**Task description**
For the data below, restate word for word only the lines from the line containing "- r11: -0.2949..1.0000" through the line containing "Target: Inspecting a", both ends included.
^^^^^^^^
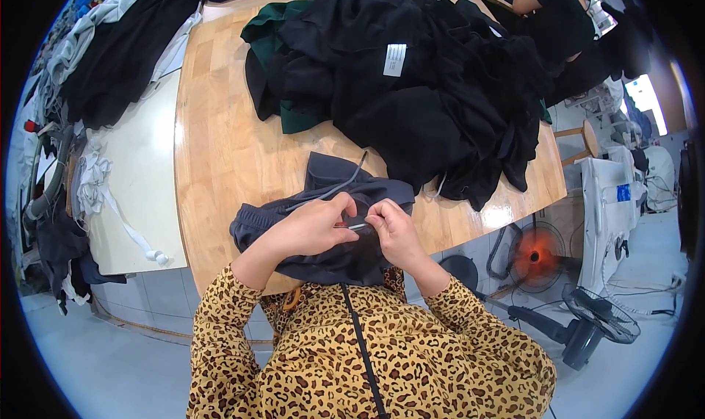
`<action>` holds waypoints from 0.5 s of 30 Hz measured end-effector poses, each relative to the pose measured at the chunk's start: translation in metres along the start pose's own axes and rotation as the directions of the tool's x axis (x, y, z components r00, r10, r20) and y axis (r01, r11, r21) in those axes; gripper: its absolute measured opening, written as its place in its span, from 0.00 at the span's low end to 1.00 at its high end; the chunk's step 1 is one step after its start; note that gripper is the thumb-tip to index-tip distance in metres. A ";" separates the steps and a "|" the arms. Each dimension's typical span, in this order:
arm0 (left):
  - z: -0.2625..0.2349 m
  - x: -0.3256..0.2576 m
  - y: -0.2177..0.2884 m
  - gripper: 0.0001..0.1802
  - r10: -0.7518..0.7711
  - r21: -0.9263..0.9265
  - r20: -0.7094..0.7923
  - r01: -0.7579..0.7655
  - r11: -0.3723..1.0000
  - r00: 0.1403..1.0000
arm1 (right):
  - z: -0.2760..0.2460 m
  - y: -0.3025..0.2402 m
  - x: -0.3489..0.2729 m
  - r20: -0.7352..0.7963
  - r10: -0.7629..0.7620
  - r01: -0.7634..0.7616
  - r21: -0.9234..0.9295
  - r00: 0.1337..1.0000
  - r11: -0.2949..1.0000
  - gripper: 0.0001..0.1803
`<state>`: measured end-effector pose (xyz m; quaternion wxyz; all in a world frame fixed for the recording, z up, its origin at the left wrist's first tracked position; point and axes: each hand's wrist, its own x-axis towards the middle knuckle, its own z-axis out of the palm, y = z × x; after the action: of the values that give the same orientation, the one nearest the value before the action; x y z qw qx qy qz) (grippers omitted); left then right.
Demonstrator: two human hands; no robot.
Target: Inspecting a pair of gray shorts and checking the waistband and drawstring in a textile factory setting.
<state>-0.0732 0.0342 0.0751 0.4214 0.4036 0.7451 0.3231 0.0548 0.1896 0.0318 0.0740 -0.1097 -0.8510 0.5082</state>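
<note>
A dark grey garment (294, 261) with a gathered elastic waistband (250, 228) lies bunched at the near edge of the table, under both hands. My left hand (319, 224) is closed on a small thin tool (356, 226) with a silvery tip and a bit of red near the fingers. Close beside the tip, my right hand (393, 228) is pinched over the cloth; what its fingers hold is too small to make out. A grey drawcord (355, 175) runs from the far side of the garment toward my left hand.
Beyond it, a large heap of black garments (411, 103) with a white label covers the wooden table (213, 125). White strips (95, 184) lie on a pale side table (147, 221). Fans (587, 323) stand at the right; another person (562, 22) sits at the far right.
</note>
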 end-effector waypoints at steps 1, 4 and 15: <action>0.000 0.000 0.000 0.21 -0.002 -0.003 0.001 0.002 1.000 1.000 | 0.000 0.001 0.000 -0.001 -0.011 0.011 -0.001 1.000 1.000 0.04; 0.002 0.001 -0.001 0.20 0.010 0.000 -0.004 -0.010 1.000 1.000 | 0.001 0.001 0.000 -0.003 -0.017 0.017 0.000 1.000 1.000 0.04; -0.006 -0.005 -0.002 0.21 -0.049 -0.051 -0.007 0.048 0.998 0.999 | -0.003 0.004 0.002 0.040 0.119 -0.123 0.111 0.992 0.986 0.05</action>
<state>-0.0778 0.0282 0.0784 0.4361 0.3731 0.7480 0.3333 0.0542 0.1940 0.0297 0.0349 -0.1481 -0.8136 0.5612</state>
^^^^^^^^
**Answer for the task**
  - r11: -0.2949..1.0000
  - gripper: 0.0001..0.1803
`<state>`: measured end-effector pose (xyz m; quaternion wxyz; all in a world frame fixed for the recording, z up, its origin at the left wrist's first tracked position; point and axes: each hand's wrist, its own x-axis towards the middle knuckle, its own z-axis out of the palm, y = z × x; after the action: of the values that give the same orientation, the one nearest the value before the action; x y z qw qx qy qz) (grippers omitted); left then right.
Demonstrator: two human hands; no robot.
Target: Inspecting a pair of gray shorts and checking the waistband and drawstring in a textile factory setting.

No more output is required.